PROVIDED MATERIAL:
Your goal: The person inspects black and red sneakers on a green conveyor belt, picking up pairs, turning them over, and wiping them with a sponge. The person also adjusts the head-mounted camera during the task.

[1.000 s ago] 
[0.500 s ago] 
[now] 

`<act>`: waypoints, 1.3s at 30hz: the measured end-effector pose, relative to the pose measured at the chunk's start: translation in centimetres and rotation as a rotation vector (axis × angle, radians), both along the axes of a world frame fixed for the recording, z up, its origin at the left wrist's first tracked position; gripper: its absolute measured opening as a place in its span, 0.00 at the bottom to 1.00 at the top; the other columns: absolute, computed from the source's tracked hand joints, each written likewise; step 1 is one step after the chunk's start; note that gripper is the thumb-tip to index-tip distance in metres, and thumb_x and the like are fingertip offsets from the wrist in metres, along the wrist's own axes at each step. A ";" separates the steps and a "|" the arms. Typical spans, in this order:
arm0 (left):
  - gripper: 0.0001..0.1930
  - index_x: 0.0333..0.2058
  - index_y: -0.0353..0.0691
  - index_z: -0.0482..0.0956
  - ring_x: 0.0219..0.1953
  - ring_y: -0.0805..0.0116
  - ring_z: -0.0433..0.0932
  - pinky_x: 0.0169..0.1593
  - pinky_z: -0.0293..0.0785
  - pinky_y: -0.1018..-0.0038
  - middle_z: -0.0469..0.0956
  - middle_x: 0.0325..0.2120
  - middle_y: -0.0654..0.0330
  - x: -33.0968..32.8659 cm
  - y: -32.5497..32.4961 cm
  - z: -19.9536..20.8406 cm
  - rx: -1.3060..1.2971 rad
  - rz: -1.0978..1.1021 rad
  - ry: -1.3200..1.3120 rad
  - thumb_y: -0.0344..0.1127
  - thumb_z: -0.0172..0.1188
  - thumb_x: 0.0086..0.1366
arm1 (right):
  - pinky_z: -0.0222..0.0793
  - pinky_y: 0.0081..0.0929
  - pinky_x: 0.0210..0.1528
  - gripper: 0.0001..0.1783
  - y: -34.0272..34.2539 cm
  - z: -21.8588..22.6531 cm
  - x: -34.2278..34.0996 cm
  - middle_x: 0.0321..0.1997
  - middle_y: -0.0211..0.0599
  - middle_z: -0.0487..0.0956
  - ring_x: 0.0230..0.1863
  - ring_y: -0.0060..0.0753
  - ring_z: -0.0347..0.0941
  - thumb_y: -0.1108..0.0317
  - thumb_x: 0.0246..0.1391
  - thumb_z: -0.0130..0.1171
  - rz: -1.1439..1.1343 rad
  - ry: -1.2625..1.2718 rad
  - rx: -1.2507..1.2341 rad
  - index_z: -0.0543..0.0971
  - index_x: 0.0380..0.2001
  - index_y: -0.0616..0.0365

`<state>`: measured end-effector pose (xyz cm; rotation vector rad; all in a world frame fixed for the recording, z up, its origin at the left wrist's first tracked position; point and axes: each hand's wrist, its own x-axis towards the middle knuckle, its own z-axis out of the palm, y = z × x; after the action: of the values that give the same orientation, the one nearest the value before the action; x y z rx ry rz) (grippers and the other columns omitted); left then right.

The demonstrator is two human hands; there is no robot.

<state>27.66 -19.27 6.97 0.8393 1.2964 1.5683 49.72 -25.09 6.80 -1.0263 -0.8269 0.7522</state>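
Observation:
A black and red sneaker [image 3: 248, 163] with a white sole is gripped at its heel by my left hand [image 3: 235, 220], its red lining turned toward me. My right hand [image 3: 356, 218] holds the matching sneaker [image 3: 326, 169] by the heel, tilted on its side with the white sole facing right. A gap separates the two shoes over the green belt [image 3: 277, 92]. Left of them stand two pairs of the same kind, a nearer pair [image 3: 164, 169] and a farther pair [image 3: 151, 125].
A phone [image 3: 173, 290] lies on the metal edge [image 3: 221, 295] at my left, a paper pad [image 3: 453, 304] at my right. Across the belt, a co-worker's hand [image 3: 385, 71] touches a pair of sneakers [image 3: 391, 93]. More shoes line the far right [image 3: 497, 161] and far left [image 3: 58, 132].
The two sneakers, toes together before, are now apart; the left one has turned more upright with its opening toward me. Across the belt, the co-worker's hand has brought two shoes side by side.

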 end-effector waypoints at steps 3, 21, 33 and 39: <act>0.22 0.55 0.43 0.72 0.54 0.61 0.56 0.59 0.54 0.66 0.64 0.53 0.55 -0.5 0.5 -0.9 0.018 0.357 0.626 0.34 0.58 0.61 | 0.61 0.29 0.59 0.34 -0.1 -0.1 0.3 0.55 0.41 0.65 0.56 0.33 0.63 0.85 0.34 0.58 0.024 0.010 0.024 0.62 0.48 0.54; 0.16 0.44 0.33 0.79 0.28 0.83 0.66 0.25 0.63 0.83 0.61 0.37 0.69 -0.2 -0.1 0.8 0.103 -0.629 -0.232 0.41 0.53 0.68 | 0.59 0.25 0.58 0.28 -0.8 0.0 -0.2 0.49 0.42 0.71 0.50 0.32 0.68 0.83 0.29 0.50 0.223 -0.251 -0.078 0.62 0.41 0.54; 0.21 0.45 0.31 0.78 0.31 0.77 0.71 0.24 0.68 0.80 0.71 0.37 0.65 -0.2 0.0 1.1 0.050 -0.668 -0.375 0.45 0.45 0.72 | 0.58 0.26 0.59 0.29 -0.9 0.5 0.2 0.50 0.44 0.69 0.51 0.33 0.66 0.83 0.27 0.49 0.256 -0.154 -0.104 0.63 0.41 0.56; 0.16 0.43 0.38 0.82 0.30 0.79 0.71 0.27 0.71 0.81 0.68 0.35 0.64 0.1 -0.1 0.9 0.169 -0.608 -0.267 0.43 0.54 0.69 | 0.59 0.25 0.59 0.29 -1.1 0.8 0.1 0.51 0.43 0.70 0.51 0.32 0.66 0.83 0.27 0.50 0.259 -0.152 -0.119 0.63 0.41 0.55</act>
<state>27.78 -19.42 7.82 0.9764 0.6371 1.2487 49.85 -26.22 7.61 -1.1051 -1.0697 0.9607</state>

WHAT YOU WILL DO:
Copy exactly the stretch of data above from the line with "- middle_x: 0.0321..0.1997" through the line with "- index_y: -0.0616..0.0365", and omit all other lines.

PROBLEM SOLUTION:
  - middle_x: 0.0321..0.1997
  - middle_y: -0.0211..0.0599
  - middle_z: -0.0487..0.0956
  - ring_x: 0.0230..0.1863
  - ring_y: -0.0060..0.0753
  - ring_z: -0.0347..0.0941
  - thumb_y: -0.1108..0.0317
  - thumb_x: 0.0246..0.1391
  - thumb_z: -0.0130..0.1171
  - rz: -1.1439..1.1343 rad
  - ry: -1.2625..1.2718 rad
  - rx: -1.2507..1.2341 rad
  - index_z: -0.0543..0.0971
  - index_x: 0.0380..0.2001
  - index_y: -0.0616..0.0365

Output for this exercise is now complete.